### EXERCISE DIRECTIONS
Output nothing but the lines from the beginning of the listing below through the line containing "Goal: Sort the", exactly as they stand, without pictures.
================================
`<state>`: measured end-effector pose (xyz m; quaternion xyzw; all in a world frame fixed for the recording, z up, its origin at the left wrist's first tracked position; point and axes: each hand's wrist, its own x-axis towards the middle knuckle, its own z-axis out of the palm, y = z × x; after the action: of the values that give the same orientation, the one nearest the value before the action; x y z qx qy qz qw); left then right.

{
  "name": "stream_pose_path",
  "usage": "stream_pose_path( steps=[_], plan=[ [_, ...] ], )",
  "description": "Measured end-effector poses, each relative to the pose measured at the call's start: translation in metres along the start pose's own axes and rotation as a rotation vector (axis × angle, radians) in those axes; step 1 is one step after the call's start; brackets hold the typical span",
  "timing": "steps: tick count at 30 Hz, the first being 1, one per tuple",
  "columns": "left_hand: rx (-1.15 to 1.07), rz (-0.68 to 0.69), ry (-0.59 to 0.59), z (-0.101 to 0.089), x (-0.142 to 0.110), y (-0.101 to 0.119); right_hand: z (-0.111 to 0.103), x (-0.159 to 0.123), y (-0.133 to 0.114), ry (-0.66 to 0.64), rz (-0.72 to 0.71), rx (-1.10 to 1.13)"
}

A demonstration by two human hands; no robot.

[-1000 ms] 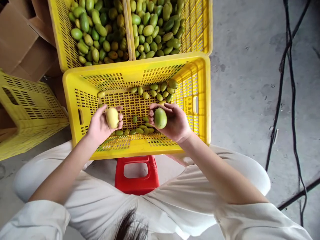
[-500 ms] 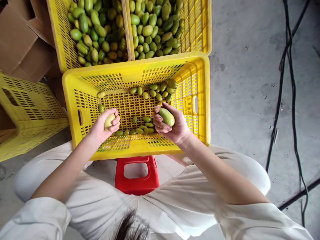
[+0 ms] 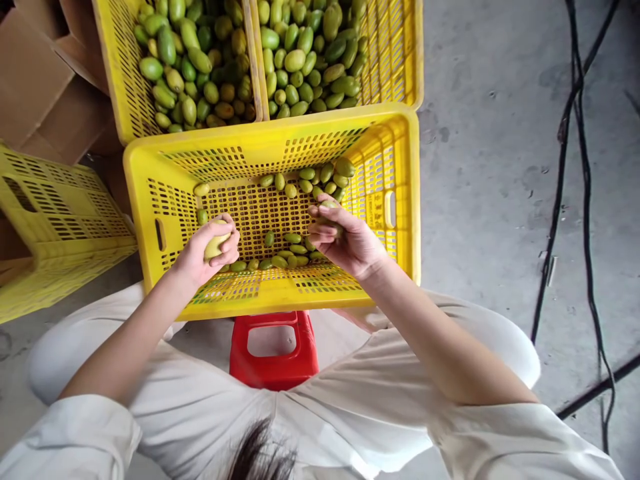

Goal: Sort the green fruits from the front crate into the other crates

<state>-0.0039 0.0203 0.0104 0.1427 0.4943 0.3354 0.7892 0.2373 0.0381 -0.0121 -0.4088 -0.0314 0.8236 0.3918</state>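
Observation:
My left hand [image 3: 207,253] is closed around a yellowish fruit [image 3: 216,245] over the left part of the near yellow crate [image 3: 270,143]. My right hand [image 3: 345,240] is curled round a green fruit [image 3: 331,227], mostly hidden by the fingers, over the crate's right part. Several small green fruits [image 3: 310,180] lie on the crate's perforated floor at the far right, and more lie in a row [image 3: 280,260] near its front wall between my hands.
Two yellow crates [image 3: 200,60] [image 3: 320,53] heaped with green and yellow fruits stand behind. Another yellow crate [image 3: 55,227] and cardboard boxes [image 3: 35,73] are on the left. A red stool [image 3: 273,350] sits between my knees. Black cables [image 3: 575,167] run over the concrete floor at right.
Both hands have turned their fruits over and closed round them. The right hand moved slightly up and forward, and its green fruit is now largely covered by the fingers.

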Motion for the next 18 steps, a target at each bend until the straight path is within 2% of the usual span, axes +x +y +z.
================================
### REPLY TO THE TASK
`<state>`: measured end-effector pose (xyz m; quaternion xyzw; all in a world frame fixed for the recording, z up, its origin at the left wrist's first tracked position; point and axes: each hand's wrist, its own x-axis towards the middle knuckle, its own z-axis out of the palm, y = z × x; after the action: of the values that give the same orientation, the one nearest the value before the action; x y z qx qy qz qw); left then right.

{
  "name": "stream_pose_path",
  "usage": "stream_pose_path( steps=[_], plan=[ [_, ...] ], )",
  "description": "Measured end-effector poses, each relative to the pose measured at the call's start: translation in metres along the start pose's own axes and rotation as a rotation vector (axis × angle, radians) in those axes; step 1 is one step after the call's start; brackets hold the typical span",
  "timing": "steps: tick count at 30 Hz, the first being 1, one per tuple",
  "columns": "left_hand: rx (-1.15 to 1.07), rz (-0.68 to 0.69), ry (-0.59 to 0.59), z (-0.101 to 0.089), x (-0.142 to 0.110), y (-0.101 to 0.119); right_hand: z (-0.111 to 0.103), x (-0.159 to 0.123), y (-0.133 to 0.114), ry (-0.66 to 0.64), rz (-0.72 to 0.71), rx (-1.10 to 1.13)"
}

A demonstration by two human hands; no robot.

[-1000 ms] 
[-500 ms] 
[+0 ms] 

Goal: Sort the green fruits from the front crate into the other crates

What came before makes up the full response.